EXERCISE AIM: Search the material for the word "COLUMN" and copy every line in which it occurs.

========================================================================

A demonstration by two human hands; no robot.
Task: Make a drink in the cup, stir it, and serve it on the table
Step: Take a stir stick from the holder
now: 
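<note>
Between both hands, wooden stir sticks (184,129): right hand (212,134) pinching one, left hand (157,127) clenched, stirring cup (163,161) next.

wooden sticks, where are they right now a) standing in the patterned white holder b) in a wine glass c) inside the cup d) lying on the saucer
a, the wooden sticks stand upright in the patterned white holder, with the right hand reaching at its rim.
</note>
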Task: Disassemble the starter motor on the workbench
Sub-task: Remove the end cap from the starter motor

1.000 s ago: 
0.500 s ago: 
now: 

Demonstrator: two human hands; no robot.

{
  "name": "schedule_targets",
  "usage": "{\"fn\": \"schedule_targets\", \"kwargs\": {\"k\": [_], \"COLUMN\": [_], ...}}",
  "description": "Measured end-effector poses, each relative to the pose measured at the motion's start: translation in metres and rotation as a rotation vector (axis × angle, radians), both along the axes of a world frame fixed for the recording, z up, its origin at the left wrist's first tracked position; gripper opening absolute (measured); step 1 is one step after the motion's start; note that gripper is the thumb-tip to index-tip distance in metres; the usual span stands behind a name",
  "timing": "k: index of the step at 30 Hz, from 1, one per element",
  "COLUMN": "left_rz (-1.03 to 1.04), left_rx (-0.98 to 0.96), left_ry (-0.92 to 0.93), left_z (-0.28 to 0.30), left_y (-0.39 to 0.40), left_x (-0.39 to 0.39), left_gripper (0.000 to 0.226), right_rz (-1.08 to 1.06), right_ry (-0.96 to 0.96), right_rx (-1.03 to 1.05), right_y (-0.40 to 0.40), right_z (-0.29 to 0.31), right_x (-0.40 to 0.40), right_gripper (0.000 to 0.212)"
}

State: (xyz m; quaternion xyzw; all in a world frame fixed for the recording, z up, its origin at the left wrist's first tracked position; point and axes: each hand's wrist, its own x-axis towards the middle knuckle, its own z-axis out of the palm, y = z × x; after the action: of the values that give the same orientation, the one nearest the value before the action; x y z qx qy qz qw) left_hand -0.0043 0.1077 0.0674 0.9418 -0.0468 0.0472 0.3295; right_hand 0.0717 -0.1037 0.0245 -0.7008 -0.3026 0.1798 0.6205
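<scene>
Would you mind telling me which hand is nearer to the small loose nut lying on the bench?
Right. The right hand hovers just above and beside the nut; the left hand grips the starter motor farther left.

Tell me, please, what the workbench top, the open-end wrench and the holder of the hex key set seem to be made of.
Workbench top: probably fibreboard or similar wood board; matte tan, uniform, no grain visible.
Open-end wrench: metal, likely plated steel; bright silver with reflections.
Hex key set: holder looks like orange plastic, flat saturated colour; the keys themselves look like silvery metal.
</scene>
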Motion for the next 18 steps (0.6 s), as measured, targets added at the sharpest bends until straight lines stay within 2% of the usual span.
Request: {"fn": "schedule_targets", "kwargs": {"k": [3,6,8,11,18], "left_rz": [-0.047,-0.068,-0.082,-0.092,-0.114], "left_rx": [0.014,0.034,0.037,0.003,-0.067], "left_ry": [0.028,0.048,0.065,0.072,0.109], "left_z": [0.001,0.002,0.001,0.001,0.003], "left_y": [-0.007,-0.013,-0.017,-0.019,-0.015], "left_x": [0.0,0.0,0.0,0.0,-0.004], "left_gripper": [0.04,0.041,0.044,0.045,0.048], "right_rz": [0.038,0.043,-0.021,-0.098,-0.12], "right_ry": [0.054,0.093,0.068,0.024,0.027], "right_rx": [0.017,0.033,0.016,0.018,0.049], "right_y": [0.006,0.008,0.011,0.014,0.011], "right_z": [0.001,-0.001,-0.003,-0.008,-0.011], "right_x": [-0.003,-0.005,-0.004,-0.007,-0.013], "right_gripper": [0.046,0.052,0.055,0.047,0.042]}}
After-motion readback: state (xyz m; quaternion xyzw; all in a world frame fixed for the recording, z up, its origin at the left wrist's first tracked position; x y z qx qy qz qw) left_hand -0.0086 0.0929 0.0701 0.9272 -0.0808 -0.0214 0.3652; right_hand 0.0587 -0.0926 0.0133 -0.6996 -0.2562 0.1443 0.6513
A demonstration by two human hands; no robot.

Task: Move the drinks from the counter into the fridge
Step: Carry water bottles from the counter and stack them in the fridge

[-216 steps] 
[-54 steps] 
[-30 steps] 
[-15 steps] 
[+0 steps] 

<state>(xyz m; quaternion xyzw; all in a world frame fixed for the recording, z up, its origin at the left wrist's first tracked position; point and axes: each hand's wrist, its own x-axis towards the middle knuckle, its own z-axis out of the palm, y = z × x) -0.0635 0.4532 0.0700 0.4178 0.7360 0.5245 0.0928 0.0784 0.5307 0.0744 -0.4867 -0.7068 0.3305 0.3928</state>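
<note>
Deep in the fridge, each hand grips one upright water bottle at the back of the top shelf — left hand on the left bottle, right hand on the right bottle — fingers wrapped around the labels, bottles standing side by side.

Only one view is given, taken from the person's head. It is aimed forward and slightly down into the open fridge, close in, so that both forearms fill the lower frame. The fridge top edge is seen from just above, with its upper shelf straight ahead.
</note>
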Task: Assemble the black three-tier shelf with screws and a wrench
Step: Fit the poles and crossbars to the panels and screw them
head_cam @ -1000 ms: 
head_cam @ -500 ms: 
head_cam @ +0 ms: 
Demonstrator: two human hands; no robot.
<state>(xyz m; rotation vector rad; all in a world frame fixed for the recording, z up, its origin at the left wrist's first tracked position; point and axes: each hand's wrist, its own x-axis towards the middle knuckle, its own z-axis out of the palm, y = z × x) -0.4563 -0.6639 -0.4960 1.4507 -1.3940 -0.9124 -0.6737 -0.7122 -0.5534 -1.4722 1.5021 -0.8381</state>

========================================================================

TASK ANSWER:
  "usage": "{\"fn\": \"schedule_targets\", \"kwargs\": {\"k\": [_], \"COLUMN\": [_], ...}}",
  "COLUMN": "left_rz (-1.03 to 1.04), left_rx (-0.98 to 0.96), left_ry (-0.92 to 0.93), left_z (-0.28 to 0.30), left_y (-0.39 to 0.40), left_x (-0.39 to 0.39), left_gripper (0.000 to 0.226), right_rz (-1.08 to 1.06), right_ry (-0.96 to 0.96), right_rx (-1.03 to 1.05), right_y (-0.40 to 0.40), right_z (-0.29 to 0.31), right_x (-0.40 to 0.40), right_gripper (0.000 to 0.212)"

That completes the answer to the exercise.